Chapters 10 and 11 built the engine of distributed learning, the data-parallel gradient and the parameter server that houses it; this chapter spends that engine on the classical algorithms that still solve most real prediction problems, and shows that each one becomes a distinct distributed-systems problem the moment its data outgrows a single machine. Classical machine learning is not a relic. On tabular data, the format of most business records, logs, and scientific tables, a gradient-boosted ensemble or a well-tuned linear model routinely beats a deep network, and the methods of this chapter are the ones a practitioner reaches for first. The chapter walks the canon in order of how its distribution works. It opens with the linear models, regression and logistic regression, whose training is a convex optimization that drops straight onto the data-parallel and parameter-server patterns you already hold: each worker computes a partial gradient on its shard, and an all-reduce or a push-pull sums them. Support vector machines come next, where the same convex-optimization framing meets a communication-efficient distributed solver that keeps most of the work local. Then the chapter turns to trees, where distribution stops being a sum of gradients and becomes a sum of histograms: a decision tree's best split is chosen from aggregated feature statistics, so the distributed primitive is the gather-and-reduce of per-feature histograms, not of gradients. That one idea powers the two great tree ensembles, random forests that train independent trees embarrassingly in parallel and gradient-boosted trees whose sequential dependency makes XGBoost and LightGBM masterworks of distributed split-finding. The chapter closes on the two unsupervised workhorses: distributed clustering, where k-means becomes a MapReduce-shaped reduce over cluster assignments, and approximate nearest-neighbor search, where billion-vector indexes are sharded and queried across a cluster in the structure that Part V will turn into production retrieval. The all-reduce of Chapter 10 and the sharding of Chapter 11 return throughout, now carrying histograms and centroids and index shards instead of dense weight vectors.

Chapter Overview

This is the third chapter of Part III, and it is the one that connects the distribution machinery of the first two chapters to the algorithms most practitioners actually deploy. Chapter 10 gave you the distributed gradient and Chapter 11 gave you the parameter server, but both used a deep-network-shaped model as the running example. This chapter takes the classical canon, the linear models, kernel machines, trees, ensembles, clustering, and nearest-neighbor search that dominate tabular and retrieval workloads, and asks the same question of each: when the data no longer fits on one machine, what exactly has to travel between machines, and which distributed primitive carries it. The answer is different for each family, and that difference is the spine of the chapter.

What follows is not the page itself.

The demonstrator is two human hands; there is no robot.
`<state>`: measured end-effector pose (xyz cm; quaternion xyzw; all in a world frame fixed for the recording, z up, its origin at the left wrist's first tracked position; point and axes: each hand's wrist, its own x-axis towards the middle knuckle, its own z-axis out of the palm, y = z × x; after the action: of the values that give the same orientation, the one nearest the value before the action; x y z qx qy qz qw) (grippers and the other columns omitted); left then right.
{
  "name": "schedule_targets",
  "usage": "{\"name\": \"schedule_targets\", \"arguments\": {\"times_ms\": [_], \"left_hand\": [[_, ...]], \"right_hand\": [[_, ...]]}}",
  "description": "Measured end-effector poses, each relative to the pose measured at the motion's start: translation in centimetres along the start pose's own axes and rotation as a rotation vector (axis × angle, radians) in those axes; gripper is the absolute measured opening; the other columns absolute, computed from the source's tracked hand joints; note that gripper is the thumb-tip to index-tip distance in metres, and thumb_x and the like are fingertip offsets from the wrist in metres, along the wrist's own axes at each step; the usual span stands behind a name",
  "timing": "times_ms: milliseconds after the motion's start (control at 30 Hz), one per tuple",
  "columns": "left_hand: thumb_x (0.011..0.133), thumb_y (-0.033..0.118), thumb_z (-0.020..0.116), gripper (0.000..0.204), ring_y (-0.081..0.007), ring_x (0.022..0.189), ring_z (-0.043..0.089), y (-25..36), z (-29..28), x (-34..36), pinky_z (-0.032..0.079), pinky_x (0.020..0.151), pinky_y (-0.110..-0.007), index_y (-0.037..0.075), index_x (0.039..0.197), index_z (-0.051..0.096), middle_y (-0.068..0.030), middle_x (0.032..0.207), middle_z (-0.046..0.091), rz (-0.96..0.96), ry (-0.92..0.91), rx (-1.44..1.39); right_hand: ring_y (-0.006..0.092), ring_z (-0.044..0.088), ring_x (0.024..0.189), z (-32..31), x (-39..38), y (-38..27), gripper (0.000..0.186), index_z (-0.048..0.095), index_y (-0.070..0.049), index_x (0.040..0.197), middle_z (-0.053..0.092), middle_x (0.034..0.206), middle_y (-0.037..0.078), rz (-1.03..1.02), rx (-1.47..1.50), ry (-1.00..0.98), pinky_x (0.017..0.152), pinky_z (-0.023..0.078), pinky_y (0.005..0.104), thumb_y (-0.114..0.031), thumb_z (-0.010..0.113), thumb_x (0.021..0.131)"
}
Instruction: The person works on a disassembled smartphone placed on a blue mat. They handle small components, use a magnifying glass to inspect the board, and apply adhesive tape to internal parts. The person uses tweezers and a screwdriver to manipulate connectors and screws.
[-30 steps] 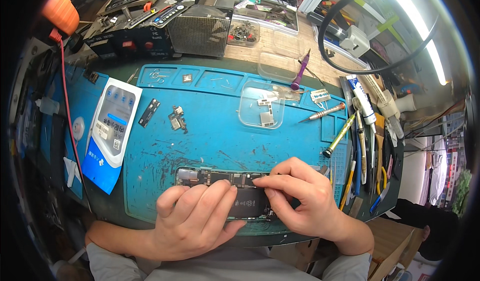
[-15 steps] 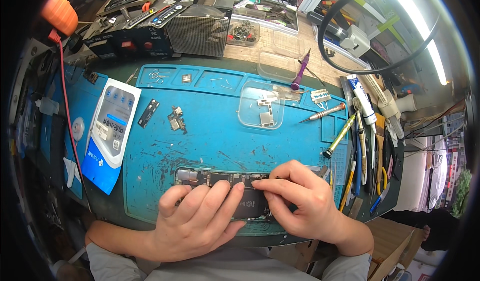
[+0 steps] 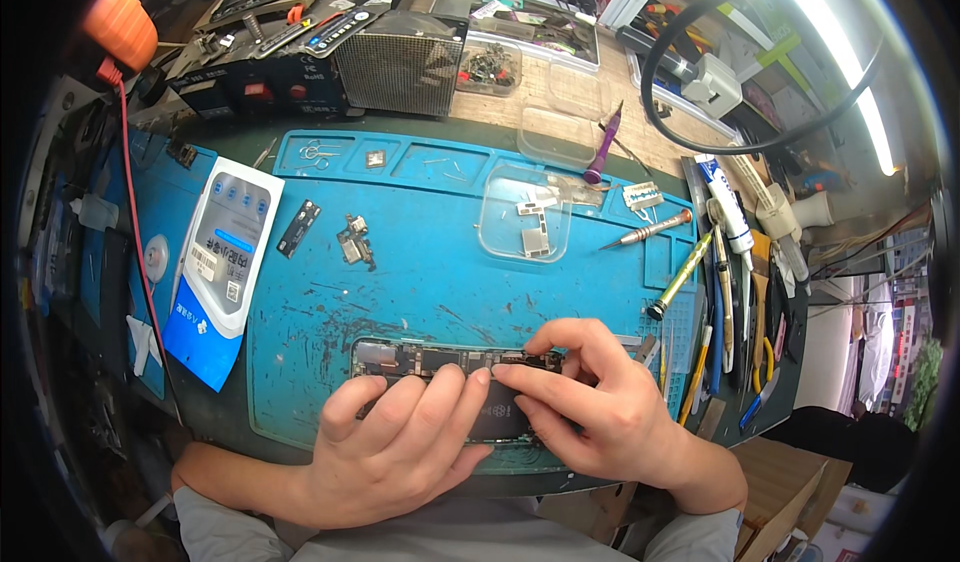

The seven sections fall into three groups. The first group is the convex learners, where training is an optimization and distribution is a sum of partial gradients: linear and logistic regression in Section 12.1 sit directly on the all-reduce and push-pull you already know, and support vector machines in Section 12.2 add a communication-efficient solver that does most of its work on local data and synchronizes sparingly. The second group is the trees and their ensembles, where the distributed primitive shifts from summing gradients to summing histograms of feature values, because a split is chosen from aggregated statistics rather than from a single gradient. Decision trees in Section 12.3 establish the histogram-based split, random forests in Section 12.4 exploit the fact that independent trees train in parallel with almost no coordination, and gradient boosting in Section 12.5 confronts the sequential dependency that makes distributed boosting hard and that XGBoost and LightGBM solve. The third group is the unsupervised and retrieval methods: distributed clustering in Section 12.6, where k-means is a reduce over assignments in the MapReduce shape of Part II, and approximate nearest-neighbor search in Section 12.7, where the index itself is sharded across machines and a query fans out to all shards and merges their candidates.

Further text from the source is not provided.